Number of research participants. A major concern in exploratory factor analysis is the stability of the factors found—that is, the likelihood that a factor analysis of scores on the same items from another sample of people will produce the same results. One factor that influences stability is the number of respondents on which an exploratory factor analysis is based. There are no hard and fast rules for determining an adequate sample size, but most authorities recommend having at least 10 participants per item with a minimum of 200 to 300 participants (Tabachnick & Fidell, 2007). There were 314 respondents to the items in Box 12.1, which is an adequate sample size.

Quality of the data. The quality of the data also affects factor stability. Because exploratory factor analysis is based on correlations, all the factors noted in Chapter 11 as threats to the validity of correlational research—outliers, restriction in range, and so forth—also threaten the validity of a factor analysis. Multicollinearity is also a problem in factor analysis because a large number of extremely high correlations leads to problems in the mathematics underlying the technique.

The correlation matrix of the scores on the items to be factor analyzed should include at least several large correlations, indicating that sets of item responses are interrelated. Tabachnick and Fidell (2007) recommend not conducting an exploratory factor analysis if there are no correlations larger than .30. Because examining the correlations in a large matrix can be cumbersome, you can also examine the determinant of the correlation matrix, a statistic available in most factor analysis computer programs. The closer the determinant is to zero, the higher the correlations among the variables, and the more likely you are to find stable factors.

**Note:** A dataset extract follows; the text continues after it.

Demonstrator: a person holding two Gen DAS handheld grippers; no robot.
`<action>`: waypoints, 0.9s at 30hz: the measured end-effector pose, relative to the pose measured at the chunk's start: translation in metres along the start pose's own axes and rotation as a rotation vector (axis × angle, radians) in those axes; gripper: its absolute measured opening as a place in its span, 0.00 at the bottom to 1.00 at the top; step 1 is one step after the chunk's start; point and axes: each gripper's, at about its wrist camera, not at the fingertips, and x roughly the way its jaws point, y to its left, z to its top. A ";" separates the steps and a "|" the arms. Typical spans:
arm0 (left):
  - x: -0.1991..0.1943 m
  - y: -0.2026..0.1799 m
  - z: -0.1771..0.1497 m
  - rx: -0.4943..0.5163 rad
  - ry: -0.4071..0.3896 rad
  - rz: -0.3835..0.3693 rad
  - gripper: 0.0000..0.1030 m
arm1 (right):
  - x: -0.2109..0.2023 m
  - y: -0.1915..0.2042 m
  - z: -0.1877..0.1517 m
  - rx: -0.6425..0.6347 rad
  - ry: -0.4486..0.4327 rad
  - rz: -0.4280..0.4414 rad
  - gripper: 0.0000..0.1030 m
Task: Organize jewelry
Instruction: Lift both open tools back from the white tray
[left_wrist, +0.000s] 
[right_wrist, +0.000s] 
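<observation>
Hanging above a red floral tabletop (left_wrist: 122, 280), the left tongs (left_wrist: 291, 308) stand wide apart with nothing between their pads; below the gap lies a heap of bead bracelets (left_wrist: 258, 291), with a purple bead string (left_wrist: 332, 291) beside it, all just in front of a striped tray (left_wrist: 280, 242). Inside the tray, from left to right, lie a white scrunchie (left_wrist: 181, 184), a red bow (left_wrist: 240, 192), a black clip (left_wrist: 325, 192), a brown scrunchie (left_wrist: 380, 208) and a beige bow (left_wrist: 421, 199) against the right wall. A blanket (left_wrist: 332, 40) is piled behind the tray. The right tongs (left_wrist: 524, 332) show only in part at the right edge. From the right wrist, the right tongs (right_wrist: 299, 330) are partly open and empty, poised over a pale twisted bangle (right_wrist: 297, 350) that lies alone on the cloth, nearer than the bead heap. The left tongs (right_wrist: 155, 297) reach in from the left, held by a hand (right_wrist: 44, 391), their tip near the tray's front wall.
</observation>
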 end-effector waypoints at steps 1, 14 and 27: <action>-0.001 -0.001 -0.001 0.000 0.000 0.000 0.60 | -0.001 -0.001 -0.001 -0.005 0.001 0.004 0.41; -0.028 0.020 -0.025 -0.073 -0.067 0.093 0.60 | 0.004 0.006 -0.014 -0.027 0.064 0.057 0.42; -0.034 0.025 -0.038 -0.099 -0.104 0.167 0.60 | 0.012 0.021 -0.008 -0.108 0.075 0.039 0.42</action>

Examination of the distributions of scores for the sample factor analysis found no outliers. The correlation matrix contained many high correlations but did not exhibit multicollinearity. The determinant of the matrix was .0002. These results indicated that the matrix was highly “factorable.”

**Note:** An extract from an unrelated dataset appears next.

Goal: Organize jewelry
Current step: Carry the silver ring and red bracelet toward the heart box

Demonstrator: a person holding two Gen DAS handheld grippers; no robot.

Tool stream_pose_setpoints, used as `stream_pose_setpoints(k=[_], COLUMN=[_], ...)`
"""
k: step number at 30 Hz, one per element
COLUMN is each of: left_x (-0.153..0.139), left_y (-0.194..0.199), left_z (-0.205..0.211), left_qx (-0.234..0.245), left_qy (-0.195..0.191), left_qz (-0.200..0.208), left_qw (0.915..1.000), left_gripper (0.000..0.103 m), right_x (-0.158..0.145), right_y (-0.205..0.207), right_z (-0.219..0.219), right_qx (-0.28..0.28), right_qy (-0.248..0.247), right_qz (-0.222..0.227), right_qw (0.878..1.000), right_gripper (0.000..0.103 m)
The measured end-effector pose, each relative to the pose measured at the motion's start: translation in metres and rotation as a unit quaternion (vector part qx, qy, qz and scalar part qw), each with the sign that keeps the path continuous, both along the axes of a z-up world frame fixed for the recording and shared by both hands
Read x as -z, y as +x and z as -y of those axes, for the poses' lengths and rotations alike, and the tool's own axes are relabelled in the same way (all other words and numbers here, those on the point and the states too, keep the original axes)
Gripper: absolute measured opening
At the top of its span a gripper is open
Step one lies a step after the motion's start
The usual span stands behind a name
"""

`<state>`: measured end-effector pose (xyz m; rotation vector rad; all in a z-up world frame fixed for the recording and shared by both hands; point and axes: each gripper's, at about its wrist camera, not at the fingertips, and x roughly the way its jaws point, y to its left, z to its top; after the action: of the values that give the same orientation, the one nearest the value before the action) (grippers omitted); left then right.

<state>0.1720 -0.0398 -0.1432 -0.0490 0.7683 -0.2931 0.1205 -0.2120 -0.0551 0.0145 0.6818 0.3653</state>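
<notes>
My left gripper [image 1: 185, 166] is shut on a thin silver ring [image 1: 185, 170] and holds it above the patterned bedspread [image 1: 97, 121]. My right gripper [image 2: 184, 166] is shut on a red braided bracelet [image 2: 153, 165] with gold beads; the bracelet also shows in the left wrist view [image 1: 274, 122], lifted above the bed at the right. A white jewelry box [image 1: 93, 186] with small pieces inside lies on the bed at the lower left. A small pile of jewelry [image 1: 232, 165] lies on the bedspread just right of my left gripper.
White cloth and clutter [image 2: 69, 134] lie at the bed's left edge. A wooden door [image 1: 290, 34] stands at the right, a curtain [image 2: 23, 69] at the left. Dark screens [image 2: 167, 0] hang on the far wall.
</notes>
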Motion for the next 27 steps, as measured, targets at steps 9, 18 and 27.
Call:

Factor extraction and rotation. The term extraction refers to the method used to determine the number of factors underlying a set of correlations. Factors are extracted in order of importance, which is defined as the percentage of variance in the variables being analyzed that a factor can account for. The first factor accounts for the most variance, the second factor for the next largest percentage of variance, and so forth. An exploratory factor analysis will initially extract as many factors as there are variables, each accounting for a decreasing percentage of variance. A number of extraction methods exist, but all give very similar results with high-quality data and a reasonable sample size (Tabachnick & Fidell, 2007).

The term rotation refers to the method used to clarify the factors once they are extracted. With unrotated factors it can be difficult to see which variables are associated with, or “load on,” which factor, because any variable can appear to be associated with more than one factor. Rotation minimizes these multiple loadings. There are two general categories of rotation. Orthogonal rotation forces factors to be uncorrelated with one another; oblique rotation allows factors to be correlated. There are several specific types of rotation in each category; however, like the different methods of extraction, different methods of rotation within the same category provide equivalent results with high-quality data and an adequate sample size (Tabachnick & Fidell, 2007). As a practical matter, Tabachnick and Fidell note that most researchers start an exploratory factor analysis with principal components extraction and varimax rotation (a type of orthogonal rotation) and move on to other methods based on the outcome of the initial analysis. For example, if the results of the initial analysis indicated that the factors might be correlated, the researchers could conduct another analysis using oblique rotation. However, other experts suggest starting with oblique rotation because if the factors are in fact uncorrelated, an oblique rotation will show that (Fabrigar et al., 1999). We used principle components analysis with varimax rotation for the example factor analysis because of the ease of interpreting the results provided by these methods.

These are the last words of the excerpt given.